Boosting Kids' Growth: Hormone Guidelines

Boosting Kids' Growth: Hormone Guidelines

Explore key guidelines for using growth hormone therapy in children with constitutional growth delay. Learn about diagnosis, assessment, and treatment goals to improve growth and psychosocial outcomes.

Guidelines for Considering Growth Hormone (GH) Therapy in Children with Constitutional Growth Delay (CGD)

Diagram illustrating characteristics of CGD

  1. Confirm Diagnosis of CGD:
    • CGD is characterized by a normal growth velocity but delayed bone age and delayed puberty compared to peers.
    • Rule out other causes of short stature such as growth hormone deficiency, chronic illness, genetic syndromes, or endocrine disorders.

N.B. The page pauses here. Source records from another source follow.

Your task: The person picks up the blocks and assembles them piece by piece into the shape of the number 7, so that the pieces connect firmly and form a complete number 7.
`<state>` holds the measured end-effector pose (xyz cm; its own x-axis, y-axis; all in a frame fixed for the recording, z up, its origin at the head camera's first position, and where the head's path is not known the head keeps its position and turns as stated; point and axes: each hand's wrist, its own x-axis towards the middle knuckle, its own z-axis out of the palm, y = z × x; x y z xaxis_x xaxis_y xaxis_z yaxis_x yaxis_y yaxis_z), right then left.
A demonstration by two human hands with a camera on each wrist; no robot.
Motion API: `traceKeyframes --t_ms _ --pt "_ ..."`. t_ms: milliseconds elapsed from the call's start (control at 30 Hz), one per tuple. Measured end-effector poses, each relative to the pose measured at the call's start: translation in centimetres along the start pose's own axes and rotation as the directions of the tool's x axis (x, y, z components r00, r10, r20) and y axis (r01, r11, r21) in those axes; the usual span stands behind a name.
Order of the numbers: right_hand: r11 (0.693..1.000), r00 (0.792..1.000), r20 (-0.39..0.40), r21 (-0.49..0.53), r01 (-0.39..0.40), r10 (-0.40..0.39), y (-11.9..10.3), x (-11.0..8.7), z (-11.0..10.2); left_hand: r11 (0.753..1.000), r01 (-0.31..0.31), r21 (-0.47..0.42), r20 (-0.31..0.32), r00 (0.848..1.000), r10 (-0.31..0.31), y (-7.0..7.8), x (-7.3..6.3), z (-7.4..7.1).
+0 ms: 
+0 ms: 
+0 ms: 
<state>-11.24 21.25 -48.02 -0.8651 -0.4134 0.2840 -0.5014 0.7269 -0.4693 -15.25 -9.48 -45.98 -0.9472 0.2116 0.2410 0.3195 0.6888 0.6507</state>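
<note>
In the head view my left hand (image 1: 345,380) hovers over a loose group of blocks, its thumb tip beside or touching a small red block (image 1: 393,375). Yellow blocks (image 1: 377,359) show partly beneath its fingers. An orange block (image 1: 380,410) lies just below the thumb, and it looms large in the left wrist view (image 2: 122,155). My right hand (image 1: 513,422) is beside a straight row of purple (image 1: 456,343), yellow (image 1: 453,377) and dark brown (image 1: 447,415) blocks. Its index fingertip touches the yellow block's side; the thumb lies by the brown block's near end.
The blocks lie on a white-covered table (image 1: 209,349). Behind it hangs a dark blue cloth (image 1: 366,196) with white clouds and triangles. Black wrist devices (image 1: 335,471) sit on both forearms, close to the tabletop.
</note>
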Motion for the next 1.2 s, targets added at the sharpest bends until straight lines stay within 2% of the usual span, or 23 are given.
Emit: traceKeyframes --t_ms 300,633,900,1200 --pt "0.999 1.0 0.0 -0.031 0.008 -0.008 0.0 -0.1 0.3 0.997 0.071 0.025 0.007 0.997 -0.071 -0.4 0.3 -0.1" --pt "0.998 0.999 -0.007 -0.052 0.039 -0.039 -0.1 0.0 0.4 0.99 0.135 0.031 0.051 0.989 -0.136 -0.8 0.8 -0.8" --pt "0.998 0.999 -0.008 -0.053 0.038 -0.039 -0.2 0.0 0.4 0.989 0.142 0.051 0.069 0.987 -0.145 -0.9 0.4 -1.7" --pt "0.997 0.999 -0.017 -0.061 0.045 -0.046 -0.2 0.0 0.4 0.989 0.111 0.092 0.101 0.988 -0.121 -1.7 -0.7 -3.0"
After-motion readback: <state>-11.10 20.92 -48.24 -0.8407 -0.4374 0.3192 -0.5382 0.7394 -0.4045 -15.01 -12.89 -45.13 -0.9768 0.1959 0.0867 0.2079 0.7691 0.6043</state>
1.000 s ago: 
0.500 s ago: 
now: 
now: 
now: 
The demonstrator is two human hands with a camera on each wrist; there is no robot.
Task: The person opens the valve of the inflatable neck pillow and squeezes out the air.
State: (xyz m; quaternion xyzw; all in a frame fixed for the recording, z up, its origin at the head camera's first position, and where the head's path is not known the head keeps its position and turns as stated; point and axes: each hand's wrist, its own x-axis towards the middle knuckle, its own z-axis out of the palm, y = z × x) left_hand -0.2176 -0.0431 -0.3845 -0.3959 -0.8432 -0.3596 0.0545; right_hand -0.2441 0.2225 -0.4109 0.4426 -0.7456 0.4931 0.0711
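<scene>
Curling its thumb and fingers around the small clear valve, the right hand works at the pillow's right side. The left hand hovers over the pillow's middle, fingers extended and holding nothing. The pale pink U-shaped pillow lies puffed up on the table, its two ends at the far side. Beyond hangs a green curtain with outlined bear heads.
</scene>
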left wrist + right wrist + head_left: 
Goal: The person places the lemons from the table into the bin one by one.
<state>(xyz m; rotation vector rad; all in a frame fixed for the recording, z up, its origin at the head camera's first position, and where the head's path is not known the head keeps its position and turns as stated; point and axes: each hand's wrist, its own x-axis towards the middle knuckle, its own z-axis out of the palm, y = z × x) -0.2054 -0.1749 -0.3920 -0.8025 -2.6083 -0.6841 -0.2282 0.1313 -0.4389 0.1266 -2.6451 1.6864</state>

Diagram for growth and pubertal stages

  1. Growth and Pubertal Assessment:
    • Height significantly below the 3rd percentile for age and sex.
    • Growth velocity within normal limits for CGD.
    • Bone age delayed by at least 2 years compared to chronological age.
    • Delayed onset of puberty (typically beyond 13 years in girls and 14 years in boys).

Timeline showing typical growth patterns in CGD

  1. Failure of Spontaneous Catch-up Growth:

    • Consider GH therapy if spontaneous catch-up growth has not occurred by mid to late adolescence.
    • Typically, lack of significant growth acceleration after expected pubertal onset age.
  2. Psychosocial Considerations:

    • Significant psychosocial distress due to short stature and delayed maturation.
    • Impact on quality of life, self-esteem, and social functioning.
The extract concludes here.